> [ABOUT THIS TASK] Your answer should be the full listing, copied word for word.

------------

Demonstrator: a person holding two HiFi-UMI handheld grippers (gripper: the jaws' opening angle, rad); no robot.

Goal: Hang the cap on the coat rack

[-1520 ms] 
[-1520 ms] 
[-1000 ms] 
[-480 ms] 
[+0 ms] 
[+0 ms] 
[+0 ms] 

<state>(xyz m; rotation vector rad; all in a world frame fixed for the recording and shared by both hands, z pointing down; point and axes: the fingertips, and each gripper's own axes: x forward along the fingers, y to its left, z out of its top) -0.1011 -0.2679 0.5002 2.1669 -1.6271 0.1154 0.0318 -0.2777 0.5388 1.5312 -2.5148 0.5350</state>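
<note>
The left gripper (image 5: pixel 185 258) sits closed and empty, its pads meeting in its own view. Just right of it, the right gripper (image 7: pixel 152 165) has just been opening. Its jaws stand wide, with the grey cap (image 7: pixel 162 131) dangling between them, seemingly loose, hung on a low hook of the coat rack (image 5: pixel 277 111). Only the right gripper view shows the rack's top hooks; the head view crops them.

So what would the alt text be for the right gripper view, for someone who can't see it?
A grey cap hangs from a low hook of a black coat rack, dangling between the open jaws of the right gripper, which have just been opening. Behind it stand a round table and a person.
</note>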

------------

> [WRITTEN SOLUTION]
Demonstrator: a person holding two HiFi-UMI handheld grippers (gripper: the jaws' opening angle, rad); no robot.

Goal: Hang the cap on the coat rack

[-1520 ms] 
[-1520 ms] 
[-1000 ms] 
[-480 ms] 
[+0 ms] 
[+0 ms] 
[+0 ms] 

<state>(xyz m; rotation vector rad; all in a world frame fixed for the recording and shared by both hands, z pointing down; point and axes: the fingertips, and each gripper's own axes: x forward along the fingers, y to its left, z out of its top) -0.1011 -0.2679 0.5002 2.1669 -1.6271 0.1154 0.0318 -0.2777 0.5388 1.5312 -2.5148 0.5350</state>
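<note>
The left gripper (image 5: pixel 185 258) sits closed and empty, its pads meeting in its own view. Just right of it, the right gripper (image 7: pixel 152 165) has just been opening. Its jaws stand wide, with the grey cap (image 7: pixel 162 131) dangling between them, seemingly loose, hung on a low hook of the coat rack (image 5: pixel 277 111). Only the right gripper view shows the rack's top hooks; the head view crops them.

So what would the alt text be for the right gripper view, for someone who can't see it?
A grey cap hangs from a low hook of a black coat rack, dangling between the open jaws of the right gripper, which have just been opening. Behind it stand a round table and a person.
</note>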

No more work is needed on this answer.